A Weekly Reflection from our Rector
6 June 2019
Music and Movement, Part I
Ask another Episcopalian from the Diocese of Chicago what they think of when they think of Atonement, and they will likely say something like, “Oh! That’s the Anglo-Catholic parish with the high liturgy and the great music!” In my meditation for this week, I explore what it means for us to be a parish that places music, particularly the choral Mass, at the heart of worship. How do these choral settings of the Mass shape our experiences of God and of God’s beloved community? How do they challenge us, comfort, and support us? What do our other liturgies, which are spoken or sung congregationally, reveal to us about our calling as disciples of Jesus Christ? As Episcopalians, we understand deeply that the way that we worship matters; in this article I invite us to think about how our particular style (or styles) of worship help to form us into the Body of Christ.
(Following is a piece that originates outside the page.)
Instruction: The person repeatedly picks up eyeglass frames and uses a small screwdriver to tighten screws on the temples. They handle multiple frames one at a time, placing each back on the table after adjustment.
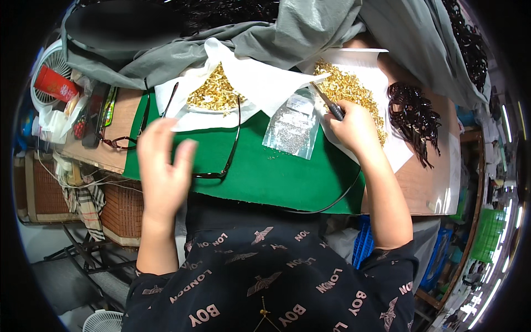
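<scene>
My right hand [354,126] is closed round a pen-shaped tool [333,107] with a dark grip and a thin metal tip. Its tip points up and left, beside a pile of small gold-coloured pieces [354,88] on white paper. My left hand [162,166] is raised at the left, thumb apart from the fingers, and I see nothing held in it. Behind it lies a pair of dark-framed eyeglasses [212,175], partly hidden by the hand. A clear plastic bag [290,128] of tiny silvery stones rests between the hands, with a few stones loose beside it.
A green mat [260,182] covers the table's middle. Another gold pile [217,91] lies on white paper near grey cloth [293,33]. Dark glossy curved strips [412,113] are heaped at right. More eyeglasses [117,143] and a fan [47,83] are at left. A black cord [344,195] crosses the near edge.
</scene>
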`<state>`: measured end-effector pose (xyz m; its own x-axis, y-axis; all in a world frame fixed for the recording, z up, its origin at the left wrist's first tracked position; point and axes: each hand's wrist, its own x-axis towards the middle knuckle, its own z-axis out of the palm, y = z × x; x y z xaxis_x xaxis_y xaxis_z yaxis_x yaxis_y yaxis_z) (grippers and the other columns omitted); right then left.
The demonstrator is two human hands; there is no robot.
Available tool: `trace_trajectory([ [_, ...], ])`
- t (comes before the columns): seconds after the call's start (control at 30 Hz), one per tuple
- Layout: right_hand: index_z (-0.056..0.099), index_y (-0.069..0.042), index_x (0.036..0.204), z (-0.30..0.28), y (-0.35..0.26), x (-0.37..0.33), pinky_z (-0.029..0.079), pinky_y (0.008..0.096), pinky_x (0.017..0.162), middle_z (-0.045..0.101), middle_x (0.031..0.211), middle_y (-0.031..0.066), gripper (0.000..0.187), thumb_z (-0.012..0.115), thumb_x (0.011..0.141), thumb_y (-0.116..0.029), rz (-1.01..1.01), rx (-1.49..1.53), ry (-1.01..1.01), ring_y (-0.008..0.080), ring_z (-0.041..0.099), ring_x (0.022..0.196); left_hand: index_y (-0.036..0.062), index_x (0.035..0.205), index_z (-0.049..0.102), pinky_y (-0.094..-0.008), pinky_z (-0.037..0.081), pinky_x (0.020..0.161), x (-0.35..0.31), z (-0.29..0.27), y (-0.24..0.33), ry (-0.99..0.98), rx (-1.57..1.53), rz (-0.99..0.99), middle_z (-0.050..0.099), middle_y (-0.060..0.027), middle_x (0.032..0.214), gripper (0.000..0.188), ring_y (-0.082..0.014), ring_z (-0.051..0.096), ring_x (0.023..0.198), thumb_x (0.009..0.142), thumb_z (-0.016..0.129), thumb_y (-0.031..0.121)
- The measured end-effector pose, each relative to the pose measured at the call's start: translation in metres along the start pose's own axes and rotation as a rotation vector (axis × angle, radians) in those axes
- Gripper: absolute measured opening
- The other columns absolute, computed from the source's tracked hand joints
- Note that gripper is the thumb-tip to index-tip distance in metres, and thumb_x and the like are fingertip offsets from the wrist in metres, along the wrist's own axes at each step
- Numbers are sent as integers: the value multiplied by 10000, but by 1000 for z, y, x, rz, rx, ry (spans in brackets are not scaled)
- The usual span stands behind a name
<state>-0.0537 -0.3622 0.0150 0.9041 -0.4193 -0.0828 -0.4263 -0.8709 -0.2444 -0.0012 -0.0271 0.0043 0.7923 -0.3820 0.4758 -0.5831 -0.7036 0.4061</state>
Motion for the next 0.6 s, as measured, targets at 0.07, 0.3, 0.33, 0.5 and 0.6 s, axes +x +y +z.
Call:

My first experience with choral settings of the Mass came in my college choir. I had grown up as a Christian Scientist and had no experience at all with the liturgical Church; I hardly knew what “the Mass” was, let alone the Kyrie eleison or the Agnus Dei. The conductor of my college choir introduced us to all the staples of the choral repertoire from the earliest medieval Masses to contemporary masterpieces. He loved these works and poured them out for us like fine wine, inviting us to savor the way the music and the text mingled on our tongues. As a young singer, I could hardly comprehend the depths of the musical world I was entering. I knew the translation of the text and understood the stylistic differences between musical periods, but I had no idea how this music was steeped in the holiness of thousands of years of worship. I couldn’t imagine these Masses “at home” – sung where and how they were intended. In so many ways, I had no idea what I was singing, but I sang anyway, and I adored it.
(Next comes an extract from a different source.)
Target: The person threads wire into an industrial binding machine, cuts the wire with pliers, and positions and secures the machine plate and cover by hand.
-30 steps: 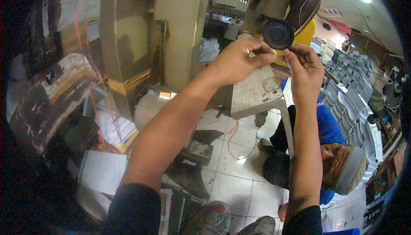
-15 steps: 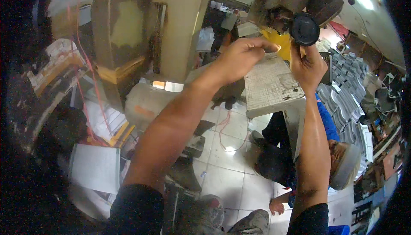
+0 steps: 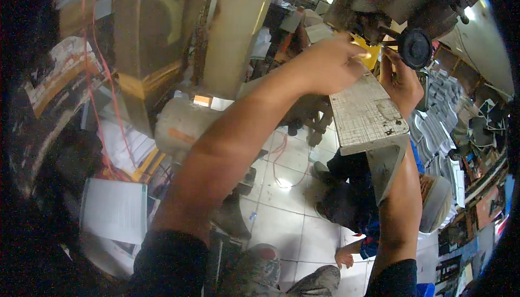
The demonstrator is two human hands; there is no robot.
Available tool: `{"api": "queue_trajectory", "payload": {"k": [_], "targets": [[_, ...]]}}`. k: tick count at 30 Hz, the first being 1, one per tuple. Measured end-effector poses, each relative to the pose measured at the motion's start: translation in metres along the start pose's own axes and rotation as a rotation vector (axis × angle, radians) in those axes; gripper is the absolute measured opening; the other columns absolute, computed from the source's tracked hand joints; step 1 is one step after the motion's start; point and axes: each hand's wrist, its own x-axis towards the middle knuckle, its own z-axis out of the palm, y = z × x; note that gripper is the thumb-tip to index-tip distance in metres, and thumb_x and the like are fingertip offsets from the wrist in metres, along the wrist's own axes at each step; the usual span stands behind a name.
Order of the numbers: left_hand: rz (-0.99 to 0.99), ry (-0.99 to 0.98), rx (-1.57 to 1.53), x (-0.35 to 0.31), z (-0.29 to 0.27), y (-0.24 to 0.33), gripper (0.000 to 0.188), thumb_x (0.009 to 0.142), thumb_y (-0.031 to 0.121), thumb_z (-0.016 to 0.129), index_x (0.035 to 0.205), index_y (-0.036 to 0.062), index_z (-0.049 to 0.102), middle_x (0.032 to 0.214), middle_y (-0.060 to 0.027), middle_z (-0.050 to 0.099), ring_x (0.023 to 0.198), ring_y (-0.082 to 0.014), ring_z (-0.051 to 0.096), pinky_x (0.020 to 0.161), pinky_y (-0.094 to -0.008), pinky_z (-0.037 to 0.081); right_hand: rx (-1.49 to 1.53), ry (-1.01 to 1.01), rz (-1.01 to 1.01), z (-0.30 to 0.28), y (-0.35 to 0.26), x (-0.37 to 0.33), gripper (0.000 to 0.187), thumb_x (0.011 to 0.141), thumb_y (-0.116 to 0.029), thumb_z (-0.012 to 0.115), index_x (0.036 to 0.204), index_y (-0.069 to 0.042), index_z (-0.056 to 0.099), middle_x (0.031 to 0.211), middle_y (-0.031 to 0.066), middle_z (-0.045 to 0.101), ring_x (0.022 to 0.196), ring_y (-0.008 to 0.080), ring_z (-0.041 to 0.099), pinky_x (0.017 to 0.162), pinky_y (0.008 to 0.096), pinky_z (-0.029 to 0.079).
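Note:
Both my arms reach forward to a machine (image 3: pixel 374 12) with a flat, cream-coloured work plate (image 3: pixel 368 114) marked by a grid of scratches. My left hand (image 3: pixel 338 68) is over the plate's far left edge, its fingers bent together and a little blurred. Whatever its fingertips pinch is too small to make out. On the plate's far right side is my right hand (image 3: pixel 405 83), fingers curled close below a round black knob (image 3: pixel 415 48). What those fingers grip is hidden. A yellow surface (image 3: pixel 368 53) shows behind both hands.
Below the plate a co-worker crouches, a hand (image 3: pixel 344 256) on the tiled floor (image 3: pixel 276 229). Stacks of grey-white bundled sheets (image 3: pixel 439 115) lie at right. Paper piles (image 3: pixel 116 210) and red cords (image 3: pixel 111 86) are at left, near a cylindrical housing (image 3: pixel 179 123).
The plate and knob appear further right in the picture as the view shifts. My left hand has moved further over the plate's far edge; my right forearm now passes behind the plate.

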Motion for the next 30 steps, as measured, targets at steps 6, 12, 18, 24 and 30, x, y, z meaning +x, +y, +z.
{"api": "queue_trajectory", "payload": {"k": [6, 12, 18, 24, 30], "targets": [[-0.017, -0.199, 0.317, 0.014, -0.002, -0.015, 0.041, 0.090, 0.022, 0.053, 0.127, 0.0047, 0.056, 0.120, -0.0220, 0.059, 0.113, -0.0391, 0.054, 0.098, -0.0440, 0.043, 0.012, -0.024, 0.026, 0.007, 0.006, -0.006, 0.014, 0.080, -0.018, 0.073, 0.092, -0.018, 0.067, 0.076, 0.0103, 0.066, 0.056, 0.0315, 0.063, 0.049, 0.0395, 0.049], [0.271, -0.050, 0.397, 0.010, -0.001, -0.023, 0.036, 0.091, 0.022, 0.049, 0.121, 0.0024, 0.059, 0.110, -0.0253, 0.059, 0.109, -0.0416, 0.053, 0.094, -0.0479, 0.042, -0.045, -0.001, 0.023, 0.010, 0.002, -0.001, 0.016, 0.079, -0.019, 0.075, 0.093, -0.019, 0.069, 0.072, 0.0116, 0.066, 0.057, 0.0320, 0.064, 0.050, 0.0389, 0.050], [0.234, -0.068, 0.348, 0.006, -0.004, -0.017, 0.037, 0.091, 0.020, 0.048, 0.120, 0.0016, 0.061, 0.107, -0.0260, 0.059, 0.104, -0.0425, 0.054, 0.091, -0.0479, 0.043, 0.035, -0.014, 0.120, 0.015, 0.004, -0.009, 0.018, 0.079, -0.020, 0.076, 0.095, -0.018, 0.070, 0.079, 0.0127, 0.069, 0.064, 0.0310, 0.067, 0.053, 0.0371, 0.051], [0.247, -0.099, 0.387, 0.003, -0.006, -0.011, 0.036, 0.089, 0.020, 0.048, 0.115, 0.0002, 0.063, 0.105, -0.0267, 0.059, 0.102, -0.0431, 0.054, 0.090, -0.0472, 0.044, 0.087, -0.032, 0.213, 0.015, 0.006, -0.010, 0.019, 0.077, -0.018, 0.079, 0.094, -0.014, 0.072, 0.084, 0.0123, 0.070, 0.071, 0.0290, 0.070, 0.058, 0.0350, 0.052], [0.066, -0.047, 0.292, 0.001, -0.001, -0.010, 0.038, 0.090, 0.021, 0.047, 0.118, 0.0013, 0.063, 0.110, -0.0249, 0.058, 0.106, -0.0410, 0.053, 0.092, -0.0470, 0.042, 0.161, 0.054, 0.171, 0.018, 0.007, -0.011, 0.019, 0.076, -0.015, 0.079, 0.094, -0.013, 0.072, 0.088, 0.0109, 0.072, 0.073, 0.0257, 0.071, 0.061, 0.0332, 0.053]]}}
It’s true that the great masterworks of liturgical choral repertoire are captivating even when they are heard outside of their original context. (I could hear the Byrd Mass for Four Voices sung in a subway station and still be transported.) It’s also true that, in time, the genre of “the Mass” came to transcend its liturgical context, lending its name to works that were intended for the concert stage and not the cathedral. (May we ever give thanks that the Beethoven Missa Solemnis was not written for a Sunday morning – what a long service that would be!) But most of the Mass settings that have been handed down to us throughout the centuries were intended for liturgical use. The church musician who assembled these particular sounds and carefully paired them with these particular words did so not just that they might be heard and enjoyed but also that they might be used. These choral settings of the Mass were meant to be used, employed as tools for prayer.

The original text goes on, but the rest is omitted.